BEGIN DATA SHOWN

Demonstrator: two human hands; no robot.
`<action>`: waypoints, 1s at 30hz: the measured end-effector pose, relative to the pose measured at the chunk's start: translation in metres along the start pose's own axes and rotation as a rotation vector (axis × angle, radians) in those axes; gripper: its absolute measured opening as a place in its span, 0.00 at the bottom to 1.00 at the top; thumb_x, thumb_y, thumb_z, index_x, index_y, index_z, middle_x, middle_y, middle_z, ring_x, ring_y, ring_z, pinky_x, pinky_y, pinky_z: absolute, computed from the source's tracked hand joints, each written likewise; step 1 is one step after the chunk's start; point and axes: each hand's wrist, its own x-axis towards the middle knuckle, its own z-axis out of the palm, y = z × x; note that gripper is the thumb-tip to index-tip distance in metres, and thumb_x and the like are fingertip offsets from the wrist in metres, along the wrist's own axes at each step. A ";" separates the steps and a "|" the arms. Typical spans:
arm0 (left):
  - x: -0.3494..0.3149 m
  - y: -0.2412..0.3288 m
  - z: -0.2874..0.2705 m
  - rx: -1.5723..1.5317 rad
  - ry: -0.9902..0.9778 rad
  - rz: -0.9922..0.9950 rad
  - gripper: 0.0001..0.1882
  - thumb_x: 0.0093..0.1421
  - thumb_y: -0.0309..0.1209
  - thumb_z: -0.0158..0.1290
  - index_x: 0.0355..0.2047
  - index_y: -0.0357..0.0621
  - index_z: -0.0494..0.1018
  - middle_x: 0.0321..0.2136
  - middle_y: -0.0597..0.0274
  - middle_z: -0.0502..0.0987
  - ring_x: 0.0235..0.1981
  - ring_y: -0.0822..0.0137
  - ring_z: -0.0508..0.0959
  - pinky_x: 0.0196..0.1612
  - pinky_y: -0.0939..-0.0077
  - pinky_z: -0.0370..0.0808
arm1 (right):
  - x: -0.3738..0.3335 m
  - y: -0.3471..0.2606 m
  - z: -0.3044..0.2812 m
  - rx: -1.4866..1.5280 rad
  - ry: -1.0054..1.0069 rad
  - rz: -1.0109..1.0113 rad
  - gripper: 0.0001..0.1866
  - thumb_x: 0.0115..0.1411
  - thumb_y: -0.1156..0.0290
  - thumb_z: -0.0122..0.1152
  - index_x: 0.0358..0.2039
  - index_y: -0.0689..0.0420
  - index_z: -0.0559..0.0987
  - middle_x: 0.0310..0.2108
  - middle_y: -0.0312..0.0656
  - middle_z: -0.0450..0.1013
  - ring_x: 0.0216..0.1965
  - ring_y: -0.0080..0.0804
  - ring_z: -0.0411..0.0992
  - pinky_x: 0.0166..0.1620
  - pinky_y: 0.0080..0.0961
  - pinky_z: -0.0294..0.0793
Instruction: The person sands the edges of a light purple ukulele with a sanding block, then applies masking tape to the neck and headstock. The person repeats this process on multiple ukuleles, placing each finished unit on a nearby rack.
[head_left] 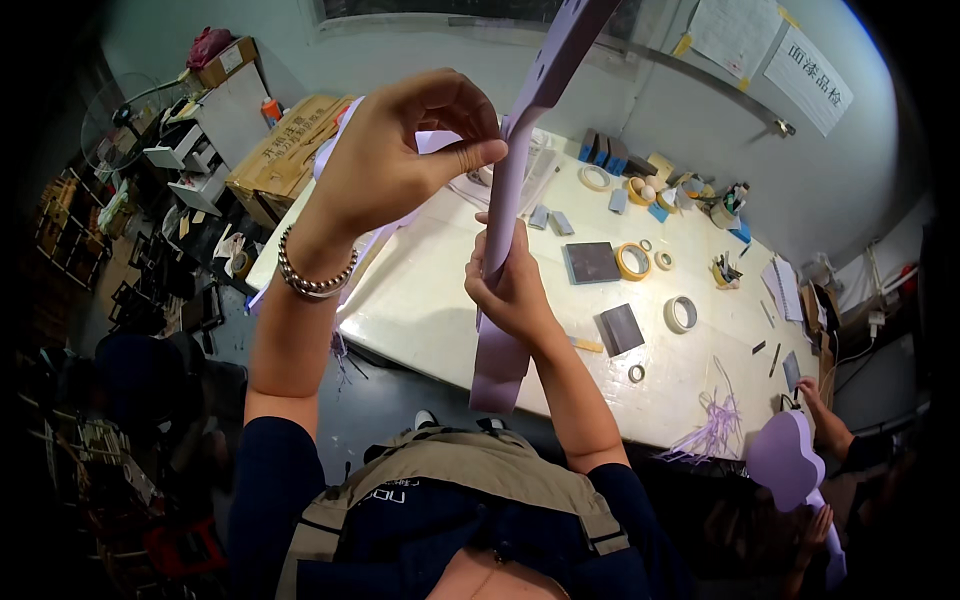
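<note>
A light purple guitar (512, 165) is held upright before me, seen nearly edge-on. Its headstock with small holes points up and its body hangs over the table's front edge. My right hand (515, 285) wraps around the neck at mid-length. Higher up, my left hand (405, 150) is curled in a pinch, thumb and fingertips at the neck's edge near the headstock. Whatever lies between those fingertips is too small to make out. Behind the left forearm, another purple piece (385, 235) lies partly hidden on the white table (440, 315).
Tape rolls (681, 314), dark sanding blocks (592, 262) and a pile of purple strips (708, 425) lie on the table. At right, another person's hand (817, 525) holds a purple guitar (787, 460). A cardboard box (290, 140) and a fan (122, 115) stand at left.
</note>
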 end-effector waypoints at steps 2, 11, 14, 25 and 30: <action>0.002 -0.004 -0.001 0.035 -0.007 0.068 0.09 0.50 0.23 0.60 0.30 0.36 0.70 0.27 0.64 0.73 0.31 0.72 0.76 0.38 0.77 0.73 | 0.000 -0.001 0.001 -0.003 0.005 0.004 0.30 0.49 0.76 0.55 0.53 0.59 0.56 0.30 0.48 0.66 0.30 0.39 0.69 0.36 0.32 0.69; -0.024 -0.024 0.024 0.602 0.371 0.479 0.07 0.53 0.18 0.53 0.33 0.35 0.68 0.29 0.57 0.72 0.33 0.62 0.75 0.39 0.70 0.73 | 0.001 -0.008 0.005 0.001 -0.025 0.043 0.31 0.49 0.75 0.56 0.54 0.58 0.56 0.31 0.49 0.66 0.32 0.42 0.70 0.38 0.33 0.69; -0.022 -0.025 0.030 0.561 0.480 0.489 0.06 0.51 0.18 0.57 0.30 0.36 0.73 0.29 0.57 0.73 0.33 0.64 0.76 0.38 0.72 0.76 | 0.002 -0.008 0.005 -0.064 0.016 0.030 0.32 0.51 0.72 0.58 0.54 0.59 0.56 0.31 0.48 0.67 0.33 0.42 0.69 0.39 0.33 0.68; -0.055 -0.028 0.036 0.519 0.517 0.463 0.03 0.51 0.21 0.56 0.26 0.40 0.73 0.30 0.59 0.73 0.29 0.62 0.77 0.39 0.71 0.75 | 0.022 0.021 -0.008 0.054 0.075 -0.099 0.50 0.52 0.26 0.23 0.54 0.62 0.57 0.27 0.36 0.61 0.29 0.24 0.63 0.35 0.22 0.64; -0.139 -0.004 0.043 0.221 0.313 0.222 0.06 0.60 0.29 0.49 0.27 0.42 0.68 0.32 0.58 0.67 0.40 0.53 0.78 0.51 0.51 0.69 | 0.053 0.046 -0.048 0.225 0.219 -0.027 0.48 0.53 0.27 0.23 0.51 0.62 0.60 0.24 0.35 0.63 0.26 0.22 0.65 0.31 0.19 0.66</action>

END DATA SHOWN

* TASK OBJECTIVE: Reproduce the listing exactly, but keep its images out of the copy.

* RESULT:
Demonstrator: two human hands; no robot.
`<action>`: waypoints, 1s at 30hz: the measured end-effector pose, relative to the pose measured at the chunk's start: translation in metres along the start pose's own axes and rotation as a rotation vector (axis × angle, radians) in those axes; gripper: its absolute measured opening as a place in its span, 0.00 at the bottom to 1.00 at the top; thumb_x, thumb_y, thumb_z, index_x, index_y, index_z, middle_x, middle_y, middle_z, ring_x, ring_y, ring_z, pinky_x, pinky_y, pinky_z: absolute, computed from the source's tracked hand joints, each written likewise; step 1 is one step after the chunk's start; point and axes: each hand's wrist, its own x-axis towards the middle knuckle, its own z-axis out of the palm, y = z × x; note that gripper is the thumb-tip to index-tip distance in metres, and thumb_x and the like are fingertip offsets from the wrist in metres, along the wrist's own axes at each step. A ";" separates the steps and a "|" the arms. Typical spans:
arm0 (left):
  - x: -0.3494..0.3149 m
  - y: -0.2412..0.3288 m
  - z: -0.2874..0.2705 m
  - rx: -1.5723..1.5317 rad
  - ry: -0.9902..0.9778 rad
  - rz: -0.9922..0.9950 rad
  - gripper: 0.0001..0.1882
  - thumb_x: 0.0093..0.1421
  - thumb_y: -0.0309..0.1209
  - thumb_z: -0.0158..0.1290
  - index_x: 0.0355..0.2047
  - index_y: -0.0357..0.0621
  - index_z: -0.0494..0.1018
  - middle_x: 0.0321..0.2136
  - middle_y: -0.0597..0.0274
  - middle_z: -0.0502..0.0987
  - ring_x: 0.0235..0.1981
  - ring_y: -0.0822..0.0137
  - ring_z: -0.0508..0.0959
  - pinky_x: 0.0196..0.1612
  - pinky_y: -0.0939..-0.0077
  - pinky_z: -0.0370..0.0808
arm1 (right):
  - x: -0.3738..0.3335 m
  - y: -0.3471..0.2606 m
  - z: -0.3044..0.2812 m
  - rx: -1.4866..1.5280 rad
  - ry: -1.0054..1.0069 rad
  - rz: -1.0109..1.0113 rad
  - gripper: 0.0001..0.1866
  - thumb_x: 0.0115..0.1411
  - thumb_y: -0.1156..0.0290
  - thumb_z: -0.0122..0.1152
  - index_x: 0.0358..0.2039
  - index_y: -0.0689..0.0420
  - index_z: -0.0559..0.0987
  - middle_x: 0.0310..0.2108
  - middle_y: -0.0312..0.0656
  - middle_z: -0.0450..0.1013
  - ring_x: 0.0216..0.1965
  - ring_y: -0.0080..0.0804
  - ring_z: -0.0411..0.0992
  - pinky_x: 0.0166..0.1620
  - pinky_y: 0.0080..0.0961
  - pinky_z: -0.0294..0.0793
Instruction: The person sands the edges of a light purple ukulele with a sanding block, then applies masking tape to the neck and headstock. The person repeats this process on multiple ukuleles, placing each finished unit on a nearby rack.
[head_left] 
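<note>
A light purple guitar (512, 165) is held upright before me, seen nearly edge-on. Its headstock with small holes points up and its body hangs over the table's front edge. My right hand (515, 285) wraps around the neck at mid-length. Higher up, my left hand (405, 150) is curled in a pinch, thumb and fingertips at the neck's edge near the headstock. Whatever lies between those fingertips is too small to make out. Behind the left forearm, another purple piece (385, 235) lies partly hidden on the white table (440, 315).
Tape rolls (681, 314), dark sanding blocks (592, 262) and a pile of purple strips (708, 425) lie on the table. At right, another person's hand (817, 525) holds a purple guitar (787, 460). A cardboard box (290, 140) and a fan (122, 115) stand at left.
</note>
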 end-effector waypoints at steps 2, 11, 14, 25 and 30: <action>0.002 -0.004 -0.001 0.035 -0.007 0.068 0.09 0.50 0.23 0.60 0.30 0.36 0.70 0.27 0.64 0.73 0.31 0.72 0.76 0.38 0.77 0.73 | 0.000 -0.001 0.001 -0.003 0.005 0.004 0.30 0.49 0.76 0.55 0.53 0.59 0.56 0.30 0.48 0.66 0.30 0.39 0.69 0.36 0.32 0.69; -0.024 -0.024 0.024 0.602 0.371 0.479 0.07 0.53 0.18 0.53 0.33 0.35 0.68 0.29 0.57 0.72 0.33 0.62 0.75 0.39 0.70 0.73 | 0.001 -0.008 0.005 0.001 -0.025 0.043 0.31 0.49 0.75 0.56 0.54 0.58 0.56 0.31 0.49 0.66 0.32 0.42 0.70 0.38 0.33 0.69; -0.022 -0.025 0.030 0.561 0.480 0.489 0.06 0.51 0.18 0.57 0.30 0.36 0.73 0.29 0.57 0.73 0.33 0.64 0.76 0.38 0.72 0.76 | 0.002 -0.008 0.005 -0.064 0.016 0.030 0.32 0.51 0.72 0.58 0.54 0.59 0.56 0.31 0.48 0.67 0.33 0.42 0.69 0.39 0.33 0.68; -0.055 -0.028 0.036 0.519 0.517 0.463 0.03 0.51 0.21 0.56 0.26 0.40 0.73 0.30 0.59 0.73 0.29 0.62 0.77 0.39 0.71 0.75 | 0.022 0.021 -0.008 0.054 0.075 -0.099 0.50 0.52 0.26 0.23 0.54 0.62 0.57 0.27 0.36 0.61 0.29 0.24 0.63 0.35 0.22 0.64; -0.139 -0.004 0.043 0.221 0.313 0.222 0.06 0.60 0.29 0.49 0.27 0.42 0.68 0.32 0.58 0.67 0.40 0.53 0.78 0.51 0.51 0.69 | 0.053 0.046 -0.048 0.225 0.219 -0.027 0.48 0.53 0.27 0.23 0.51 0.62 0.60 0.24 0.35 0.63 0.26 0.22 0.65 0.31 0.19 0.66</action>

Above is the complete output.